Work to be completed: Scan the records for the string "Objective" and copy every line that holds it.

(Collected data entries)
►

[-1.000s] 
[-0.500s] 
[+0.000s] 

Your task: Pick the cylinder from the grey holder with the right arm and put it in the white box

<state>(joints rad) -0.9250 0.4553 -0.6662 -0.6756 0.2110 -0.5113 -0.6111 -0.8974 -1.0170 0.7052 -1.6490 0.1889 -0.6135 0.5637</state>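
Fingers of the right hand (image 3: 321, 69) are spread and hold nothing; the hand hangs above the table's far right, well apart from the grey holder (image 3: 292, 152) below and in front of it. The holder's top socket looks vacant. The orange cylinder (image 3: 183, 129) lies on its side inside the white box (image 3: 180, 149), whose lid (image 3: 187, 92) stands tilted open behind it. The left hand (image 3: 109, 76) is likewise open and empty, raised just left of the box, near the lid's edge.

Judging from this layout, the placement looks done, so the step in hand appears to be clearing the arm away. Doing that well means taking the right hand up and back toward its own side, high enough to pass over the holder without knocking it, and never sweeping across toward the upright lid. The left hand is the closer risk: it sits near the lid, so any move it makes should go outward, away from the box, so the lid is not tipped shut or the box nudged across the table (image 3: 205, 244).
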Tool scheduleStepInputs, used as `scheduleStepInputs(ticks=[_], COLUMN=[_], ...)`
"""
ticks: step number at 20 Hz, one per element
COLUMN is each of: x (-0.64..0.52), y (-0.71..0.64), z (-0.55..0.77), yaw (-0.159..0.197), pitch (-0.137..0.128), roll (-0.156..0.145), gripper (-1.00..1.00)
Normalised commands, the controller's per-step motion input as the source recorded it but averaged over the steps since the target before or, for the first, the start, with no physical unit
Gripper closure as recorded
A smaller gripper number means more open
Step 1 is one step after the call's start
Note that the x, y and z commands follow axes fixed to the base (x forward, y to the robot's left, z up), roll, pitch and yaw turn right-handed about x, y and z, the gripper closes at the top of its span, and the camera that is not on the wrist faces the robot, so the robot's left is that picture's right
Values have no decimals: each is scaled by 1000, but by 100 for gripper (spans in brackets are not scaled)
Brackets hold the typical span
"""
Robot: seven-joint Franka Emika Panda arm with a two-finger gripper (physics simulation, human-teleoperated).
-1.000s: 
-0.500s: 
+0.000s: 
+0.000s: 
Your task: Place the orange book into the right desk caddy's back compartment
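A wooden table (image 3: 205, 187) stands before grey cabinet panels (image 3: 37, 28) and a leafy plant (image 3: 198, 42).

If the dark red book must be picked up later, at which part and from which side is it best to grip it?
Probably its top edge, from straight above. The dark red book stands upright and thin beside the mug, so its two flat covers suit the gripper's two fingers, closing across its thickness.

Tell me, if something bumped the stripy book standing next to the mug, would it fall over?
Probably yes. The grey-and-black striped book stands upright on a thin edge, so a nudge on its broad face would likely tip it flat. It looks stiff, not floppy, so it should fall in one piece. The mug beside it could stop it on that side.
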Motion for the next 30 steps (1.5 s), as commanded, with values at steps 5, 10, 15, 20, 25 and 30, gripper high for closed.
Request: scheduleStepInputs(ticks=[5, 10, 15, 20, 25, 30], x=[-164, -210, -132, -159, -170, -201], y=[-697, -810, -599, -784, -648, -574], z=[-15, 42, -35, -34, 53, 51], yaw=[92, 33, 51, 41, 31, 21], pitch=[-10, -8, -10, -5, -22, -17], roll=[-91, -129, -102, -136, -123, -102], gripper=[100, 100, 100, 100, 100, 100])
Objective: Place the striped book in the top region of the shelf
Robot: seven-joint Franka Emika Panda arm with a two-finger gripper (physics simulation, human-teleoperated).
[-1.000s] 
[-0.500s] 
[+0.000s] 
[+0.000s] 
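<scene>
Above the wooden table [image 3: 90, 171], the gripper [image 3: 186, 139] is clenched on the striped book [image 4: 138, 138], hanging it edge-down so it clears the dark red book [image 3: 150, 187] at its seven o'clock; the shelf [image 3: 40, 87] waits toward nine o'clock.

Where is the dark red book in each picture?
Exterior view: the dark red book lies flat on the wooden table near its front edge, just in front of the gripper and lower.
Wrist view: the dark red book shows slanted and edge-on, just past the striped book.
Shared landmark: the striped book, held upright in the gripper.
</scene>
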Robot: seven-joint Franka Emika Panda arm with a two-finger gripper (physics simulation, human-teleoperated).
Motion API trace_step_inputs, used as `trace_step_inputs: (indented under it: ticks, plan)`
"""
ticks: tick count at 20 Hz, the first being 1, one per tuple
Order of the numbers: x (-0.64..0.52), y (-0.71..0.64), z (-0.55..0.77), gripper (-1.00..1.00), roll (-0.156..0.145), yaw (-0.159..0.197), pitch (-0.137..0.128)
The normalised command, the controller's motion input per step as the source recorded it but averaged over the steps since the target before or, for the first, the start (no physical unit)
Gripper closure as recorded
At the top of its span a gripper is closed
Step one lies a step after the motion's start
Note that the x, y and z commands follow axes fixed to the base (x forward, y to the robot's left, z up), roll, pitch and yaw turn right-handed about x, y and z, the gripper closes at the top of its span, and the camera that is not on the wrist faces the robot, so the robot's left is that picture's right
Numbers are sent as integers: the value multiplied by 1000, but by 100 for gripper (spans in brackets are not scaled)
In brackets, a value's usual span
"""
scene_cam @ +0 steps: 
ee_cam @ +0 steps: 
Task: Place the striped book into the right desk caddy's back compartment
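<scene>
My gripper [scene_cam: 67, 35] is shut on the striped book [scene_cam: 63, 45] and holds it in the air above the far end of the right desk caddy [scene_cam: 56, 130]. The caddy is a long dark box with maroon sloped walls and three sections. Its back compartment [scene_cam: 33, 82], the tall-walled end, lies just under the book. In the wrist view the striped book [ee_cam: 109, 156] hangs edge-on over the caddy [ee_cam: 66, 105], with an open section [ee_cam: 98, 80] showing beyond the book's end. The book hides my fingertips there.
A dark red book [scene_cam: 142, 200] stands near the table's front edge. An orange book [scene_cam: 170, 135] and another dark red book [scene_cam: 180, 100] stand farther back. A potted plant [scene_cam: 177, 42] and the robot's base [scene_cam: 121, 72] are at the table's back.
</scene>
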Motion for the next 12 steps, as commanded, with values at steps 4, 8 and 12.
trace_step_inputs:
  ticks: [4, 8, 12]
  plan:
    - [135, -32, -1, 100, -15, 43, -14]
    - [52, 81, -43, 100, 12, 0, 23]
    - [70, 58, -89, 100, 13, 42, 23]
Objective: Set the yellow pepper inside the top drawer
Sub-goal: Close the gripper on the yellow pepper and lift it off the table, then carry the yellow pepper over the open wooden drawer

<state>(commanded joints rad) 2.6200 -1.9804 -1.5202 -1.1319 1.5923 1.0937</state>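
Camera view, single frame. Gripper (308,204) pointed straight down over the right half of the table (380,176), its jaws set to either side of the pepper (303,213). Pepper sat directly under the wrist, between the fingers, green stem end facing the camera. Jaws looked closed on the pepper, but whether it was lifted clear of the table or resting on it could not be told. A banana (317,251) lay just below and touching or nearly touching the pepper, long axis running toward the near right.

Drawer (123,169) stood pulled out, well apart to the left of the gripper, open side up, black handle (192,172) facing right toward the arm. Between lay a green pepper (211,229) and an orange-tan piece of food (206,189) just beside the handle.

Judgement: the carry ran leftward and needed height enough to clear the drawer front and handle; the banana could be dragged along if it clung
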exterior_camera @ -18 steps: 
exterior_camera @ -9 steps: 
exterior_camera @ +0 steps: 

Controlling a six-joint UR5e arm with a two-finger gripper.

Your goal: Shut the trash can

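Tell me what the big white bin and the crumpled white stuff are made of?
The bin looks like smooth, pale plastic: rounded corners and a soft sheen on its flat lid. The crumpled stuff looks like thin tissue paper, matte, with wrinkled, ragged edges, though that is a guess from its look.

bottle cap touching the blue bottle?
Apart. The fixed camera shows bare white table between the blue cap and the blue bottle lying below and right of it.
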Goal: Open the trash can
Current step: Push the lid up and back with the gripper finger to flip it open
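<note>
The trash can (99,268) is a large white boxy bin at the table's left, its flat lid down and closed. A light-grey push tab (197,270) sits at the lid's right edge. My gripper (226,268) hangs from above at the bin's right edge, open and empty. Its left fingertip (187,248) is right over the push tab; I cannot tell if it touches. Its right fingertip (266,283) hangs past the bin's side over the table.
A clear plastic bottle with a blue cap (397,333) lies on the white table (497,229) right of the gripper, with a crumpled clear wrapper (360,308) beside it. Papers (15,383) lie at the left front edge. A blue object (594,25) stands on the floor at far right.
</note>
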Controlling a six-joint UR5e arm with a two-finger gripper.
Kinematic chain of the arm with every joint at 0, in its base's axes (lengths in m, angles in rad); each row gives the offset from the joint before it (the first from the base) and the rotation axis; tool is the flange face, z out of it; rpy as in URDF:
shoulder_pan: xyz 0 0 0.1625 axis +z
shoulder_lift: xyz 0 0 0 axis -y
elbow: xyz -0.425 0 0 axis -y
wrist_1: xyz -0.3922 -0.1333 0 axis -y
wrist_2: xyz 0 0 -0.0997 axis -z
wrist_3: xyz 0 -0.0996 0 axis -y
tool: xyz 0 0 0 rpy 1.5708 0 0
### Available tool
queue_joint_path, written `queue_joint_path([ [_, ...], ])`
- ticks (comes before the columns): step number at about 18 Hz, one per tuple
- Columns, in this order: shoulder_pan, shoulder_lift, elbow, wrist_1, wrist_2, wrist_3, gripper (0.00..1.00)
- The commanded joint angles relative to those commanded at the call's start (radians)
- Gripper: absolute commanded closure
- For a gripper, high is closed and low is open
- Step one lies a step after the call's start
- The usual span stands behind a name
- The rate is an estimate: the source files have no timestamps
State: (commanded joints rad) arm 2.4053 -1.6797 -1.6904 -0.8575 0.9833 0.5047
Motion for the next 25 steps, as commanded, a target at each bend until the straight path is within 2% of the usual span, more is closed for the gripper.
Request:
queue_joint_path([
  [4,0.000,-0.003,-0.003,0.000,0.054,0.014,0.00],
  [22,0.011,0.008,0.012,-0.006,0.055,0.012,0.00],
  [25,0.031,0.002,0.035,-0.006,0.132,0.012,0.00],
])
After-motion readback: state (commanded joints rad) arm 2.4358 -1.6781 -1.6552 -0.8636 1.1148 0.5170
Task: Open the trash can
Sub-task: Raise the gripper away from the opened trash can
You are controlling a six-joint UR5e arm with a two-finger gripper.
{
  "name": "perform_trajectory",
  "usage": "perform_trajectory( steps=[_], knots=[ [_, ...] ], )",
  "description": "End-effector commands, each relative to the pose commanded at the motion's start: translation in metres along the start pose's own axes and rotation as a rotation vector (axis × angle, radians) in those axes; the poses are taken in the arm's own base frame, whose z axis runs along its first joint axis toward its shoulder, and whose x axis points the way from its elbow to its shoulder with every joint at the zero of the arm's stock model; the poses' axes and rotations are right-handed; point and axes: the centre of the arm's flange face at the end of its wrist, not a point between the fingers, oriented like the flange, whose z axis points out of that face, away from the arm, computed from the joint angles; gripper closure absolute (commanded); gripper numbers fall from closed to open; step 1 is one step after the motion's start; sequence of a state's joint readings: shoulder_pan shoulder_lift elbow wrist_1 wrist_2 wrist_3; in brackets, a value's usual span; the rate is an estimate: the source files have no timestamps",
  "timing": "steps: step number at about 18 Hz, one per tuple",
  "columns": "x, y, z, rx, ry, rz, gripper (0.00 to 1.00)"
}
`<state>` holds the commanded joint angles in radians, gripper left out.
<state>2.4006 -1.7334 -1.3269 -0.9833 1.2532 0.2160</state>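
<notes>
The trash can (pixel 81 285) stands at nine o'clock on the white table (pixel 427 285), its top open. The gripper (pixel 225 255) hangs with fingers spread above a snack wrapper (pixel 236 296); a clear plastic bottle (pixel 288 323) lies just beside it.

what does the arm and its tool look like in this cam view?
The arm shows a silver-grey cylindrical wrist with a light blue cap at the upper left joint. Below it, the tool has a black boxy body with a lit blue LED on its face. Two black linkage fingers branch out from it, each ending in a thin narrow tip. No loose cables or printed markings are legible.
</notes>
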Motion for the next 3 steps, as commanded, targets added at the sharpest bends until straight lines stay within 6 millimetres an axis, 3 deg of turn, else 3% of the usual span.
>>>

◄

Result for this task:
Objective: Place the striped book in the top region of the shelf
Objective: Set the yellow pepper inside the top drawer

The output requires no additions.